> TASK TO CARRY OUT
Transcribe the data exactly, omitting whatever pictures it holds.

> GIVEN INFORMATION
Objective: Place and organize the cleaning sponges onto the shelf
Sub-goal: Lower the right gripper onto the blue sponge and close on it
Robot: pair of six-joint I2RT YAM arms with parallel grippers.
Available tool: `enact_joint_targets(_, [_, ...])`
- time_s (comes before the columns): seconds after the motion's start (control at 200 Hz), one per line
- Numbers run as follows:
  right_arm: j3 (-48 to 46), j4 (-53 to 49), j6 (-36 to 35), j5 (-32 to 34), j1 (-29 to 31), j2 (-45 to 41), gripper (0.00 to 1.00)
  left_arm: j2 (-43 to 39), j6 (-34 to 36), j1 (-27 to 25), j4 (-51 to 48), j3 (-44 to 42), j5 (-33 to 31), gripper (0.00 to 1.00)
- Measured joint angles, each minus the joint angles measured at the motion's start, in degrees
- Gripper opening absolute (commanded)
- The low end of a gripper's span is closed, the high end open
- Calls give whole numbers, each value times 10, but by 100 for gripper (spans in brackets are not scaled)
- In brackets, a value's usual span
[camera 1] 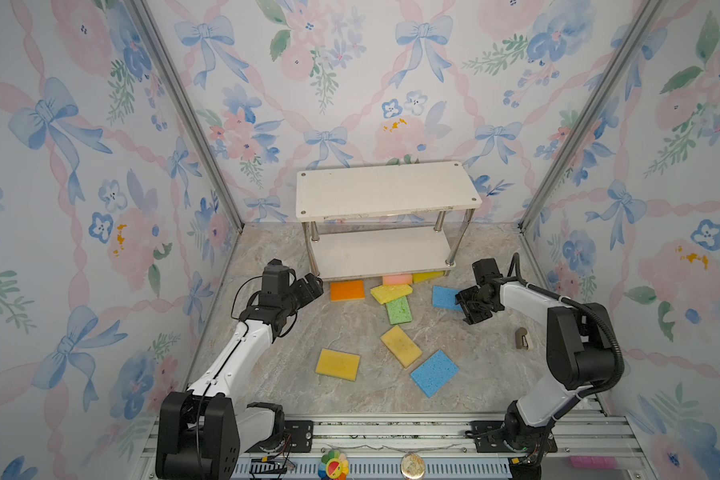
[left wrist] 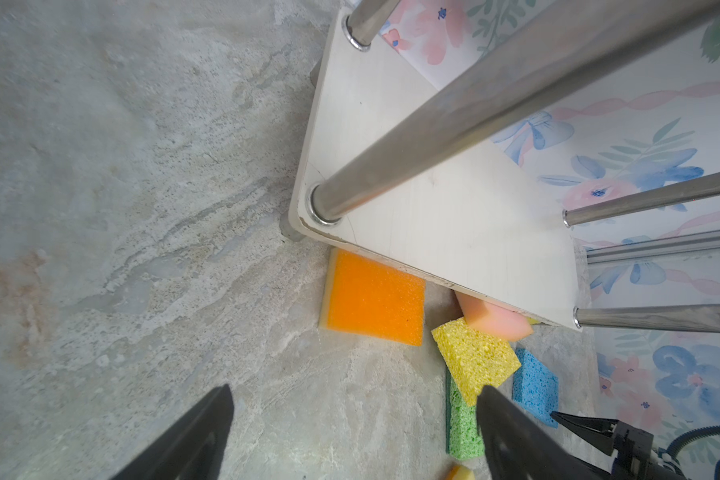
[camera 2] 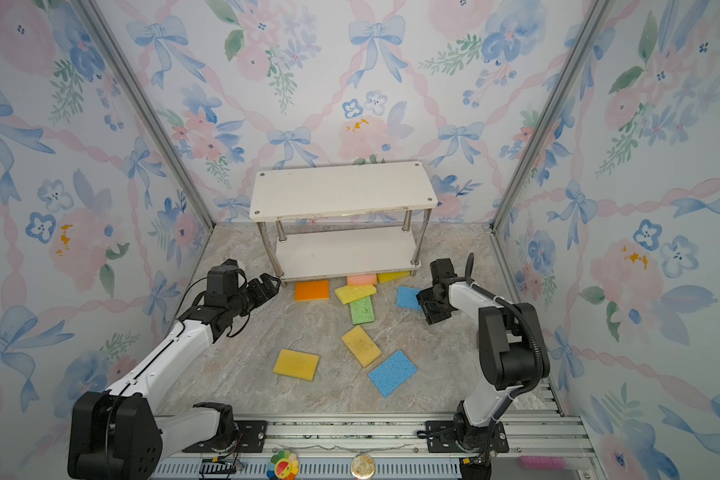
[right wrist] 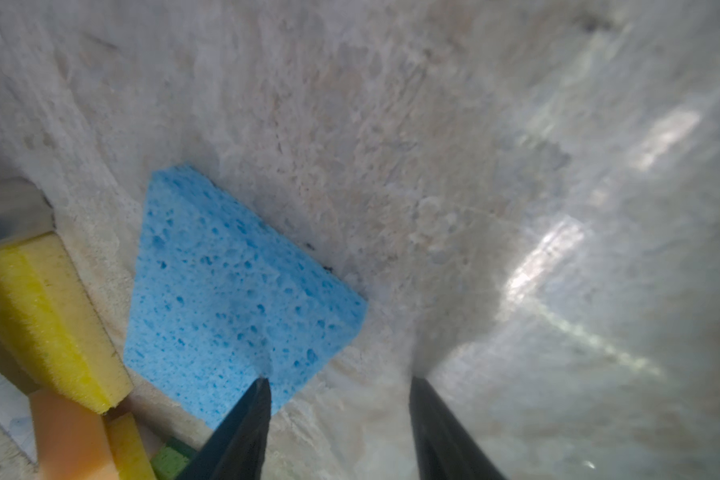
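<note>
The shelf (camera 1: 387, 191) (camera 2: 341, 189) stands at the back with both white boards bare. Several sponges lie on the floor in front of it: orange (camera 1: 347, 289) (left wrist: 375, 299), yellow (camera 1: 390, 293) over green (camera 1: 398, 311), pink (camera 1: 397, 279) and yellow (camera 1: 428, 276) half under the lower board, blue (camera 1: 444, 297) (right wrist: 225, 286). Nearer lie tan-yellow (camera 1: 400, 345), yellow (camera 1: 337, 364) and blue (camera 1: 434, 372) ones. My left gripper (camera 1: 314, 286) (left wrist: 354, 388) hangs open by the shelf's front left leg, holding nothing. My right gripper (camera 1: 464, 305) (right wrist: 337, 380) is open, one fingertip on the far blue sponge's edge, the other over bare floor.
A small grey-tan object (camera 1: 521, 337) lies on the floor by the right arm. An aluminium rail (camera 1: 391, 432) carrying both arm bases runs along the front, with small trinkets (camera 1: 334, 464) below it. Floral walls close in three sides.
</note>
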Motion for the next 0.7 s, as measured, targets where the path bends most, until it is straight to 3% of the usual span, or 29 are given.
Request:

> EXPECTED ANSWER
Objective: Place and organize the cleaning sponges onto the shelf
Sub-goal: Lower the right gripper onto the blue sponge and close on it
Robot: pair of six-joint I2RT YAM arms with parallel grippers.
Available tool: `enact_joint_targets(_, [_, ...])`
- time_s (comes before the columns): seconds after the motion's start (control at 200 Hz), one per line
- Numbers run as follows:
  right_arm: j3 (-48 to 46), j4 (-53 to 49), j6 (-36 to 35), j5 (-32 to 34), j1 (-29 to 31), j2 (-45 to 41), gripper (0.00 to 1.00)
  left_arm: j2 (-43 to 39), j6 (-34 to 36), j1 (-27 to 25), j4 (-51 to 48), j3 (-44 to 42), j5 (-33 to 31), gripper (0.00 to 1.00)
- Measured joint angles, each minus the joint angles measured at the motion's start, in degrees
- Gripper opening absolute (commanded)
- The low end of a gripper's span is closed, the high end open
- Calls give whole numbers, each value times 10, but by 100 for gripper (spans in brackets are not scaled)
- In brackets, a value's usual span
[camera 1] 
[left wrist] 
[camera 2] 
[right wrist] 
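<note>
The shelf (camera 1: 387, 191) (camera 2: 341, 189) stands at the back with both white boards bare. Several sponges lie on the floor in front of it: orange (camera 1: 347, 289) (left wrist: 375, 299), yellow (camera 1: 390, 293) over green (camera 1: 398, 311), pink (camera 1: 397, 279) and yellow (camera 1: 428, 276) half under the lower board, blue (camera 1: 444, 297) (right wrist: 225, 286). Nearer lie tan-yellow (camera 1: 400, 345), yellow (camera 1: 337, 364) and blue (camera 1: 434, 372) ones. My left gripper (camera 1: 314, 286) (left wrist: 354, 388) hangs open by the shelf's front left leg, holding nothing. My right gripper (camera 1: 464, 305) (right wrist: 337, 380) is open, one fingertip on the far blue sponge's edge, the other over bare floor.
A small grey-tan object (camera 1: 521, 337) lies on the floor by the right arm. An aluminium rail (camera 1: 391, 432) carrying both arm bases runs along the front, with small trinkets (camera 1: 334, 464) below it. Floral walls close in three sides.
</note>
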Motion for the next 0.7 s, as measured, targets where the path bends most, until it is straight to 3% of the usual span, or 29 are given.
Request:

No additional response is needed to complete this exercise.